Guard Banding for Non-Capable Gages, Part 2

Optimizing acceptance limits to minimize cost of wrong decisions

Published: Tuesday, August 24, 2021 - 12:03

All articles in this series:

Part one of this article showed that it is possible, by means of a Visual Basic for Applications program in Microsoft Excel, to calculate the fraction of in-specification product that is rejected by a non-capable gage, as well as the fraction of nonconforming product that is accepted. This calculation requires only 1) the process performance metrics, including the parameters of the distribution of the critical to quality characteristic, which need not be normal; and 2) the gage variation as assessed by measurement systems analysis (MSA).

Part 2 of the series shows how to optimize the acceptance limits to either minimize the cost of wrong decisions, or assure the customer that it will receive no more than a specified fraction of nonconforming work.

Guard banding

We are using the attribute gage study from the AIAG reference, which involved a non-capable process with a 0.5 process performance index, i.e., a 1.5 sigma process.

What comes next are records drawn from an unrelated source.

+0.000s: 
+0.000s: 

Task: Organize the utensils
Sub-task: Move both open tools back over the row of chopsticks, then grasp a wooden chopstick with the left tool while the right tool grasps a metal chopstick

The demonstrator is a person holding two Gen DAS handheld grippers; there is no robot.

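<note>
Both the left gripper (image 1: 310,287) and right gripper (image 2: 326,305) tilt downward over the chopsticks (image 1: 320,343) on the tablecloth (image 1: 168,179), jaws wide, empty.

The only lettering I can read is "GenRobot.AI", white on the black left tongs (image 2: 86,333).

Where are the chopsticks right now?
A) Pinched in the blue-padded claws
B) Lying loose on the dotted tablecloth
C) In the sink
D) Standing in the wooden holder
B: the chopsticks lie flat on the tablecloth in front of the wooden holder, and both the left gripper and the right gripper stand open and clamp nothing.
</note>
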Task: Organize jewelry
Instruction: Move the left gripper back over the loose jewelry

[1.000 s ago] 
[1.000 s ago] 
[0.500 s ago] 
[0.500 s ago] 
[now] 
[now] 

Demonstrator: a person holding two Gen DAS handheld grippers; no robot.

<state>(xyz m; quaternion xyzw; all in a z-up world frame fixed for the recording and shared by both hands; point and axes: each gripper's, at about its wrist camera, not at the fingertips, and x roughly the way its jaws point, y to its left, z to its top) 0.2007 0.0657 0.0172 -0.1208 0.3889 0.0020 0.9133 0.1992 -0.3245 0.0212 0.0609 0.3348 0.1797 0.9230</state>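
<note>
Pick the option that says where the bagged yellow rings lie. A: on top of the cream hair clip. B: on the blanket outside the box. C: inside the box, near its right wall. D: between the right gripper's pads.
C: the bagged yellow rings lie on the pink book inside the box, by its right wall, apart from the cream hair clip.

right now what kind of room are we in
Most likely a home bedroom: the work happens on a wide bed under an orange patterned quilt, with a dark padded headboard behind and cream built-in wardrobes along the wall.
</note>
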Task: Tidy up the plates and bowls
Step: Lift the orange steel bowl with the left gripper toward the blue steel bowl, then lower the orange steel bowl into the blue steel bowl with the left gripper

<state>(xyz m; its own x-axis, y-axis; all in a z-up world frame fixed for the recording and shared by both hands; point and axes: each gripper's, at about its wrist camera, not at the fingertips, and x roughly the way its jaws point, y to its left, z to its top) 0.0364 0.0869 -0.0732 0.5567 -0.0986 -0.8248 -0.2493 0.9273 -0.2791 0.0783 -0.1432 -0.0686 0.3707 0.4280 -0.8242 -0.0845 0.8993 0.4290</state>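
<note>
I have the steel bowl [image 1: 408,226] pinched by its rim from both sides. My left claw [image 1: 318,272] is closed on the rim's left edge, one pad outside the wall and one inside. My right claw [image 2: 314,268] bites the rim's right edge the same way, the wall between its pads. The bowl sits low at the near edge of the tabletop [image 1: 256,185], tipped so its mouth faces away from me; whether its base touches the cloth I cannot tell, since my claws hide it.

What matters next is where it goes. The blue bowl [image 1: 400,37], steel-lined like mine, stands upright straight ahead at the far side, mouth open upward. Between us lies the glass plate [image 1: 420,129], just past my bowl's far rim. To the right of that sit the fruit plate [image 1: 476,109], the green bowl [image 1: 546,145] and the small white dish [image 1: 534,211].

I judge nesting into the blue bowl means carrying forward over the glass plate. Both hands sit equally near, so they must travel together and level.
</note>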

The specification limits are 0.45 and 0.55, respectively, which makes the process standard deviation 0.0333. I used a gage standard deviation of 0.004 to simulate the attribute gage study, and this also results in a relatively mediocre P/T ratio (24%, and the AIAG example got 24% from the signal-detection approach in its example) that will make acceptance of bad parts and rejection of good parts a problem.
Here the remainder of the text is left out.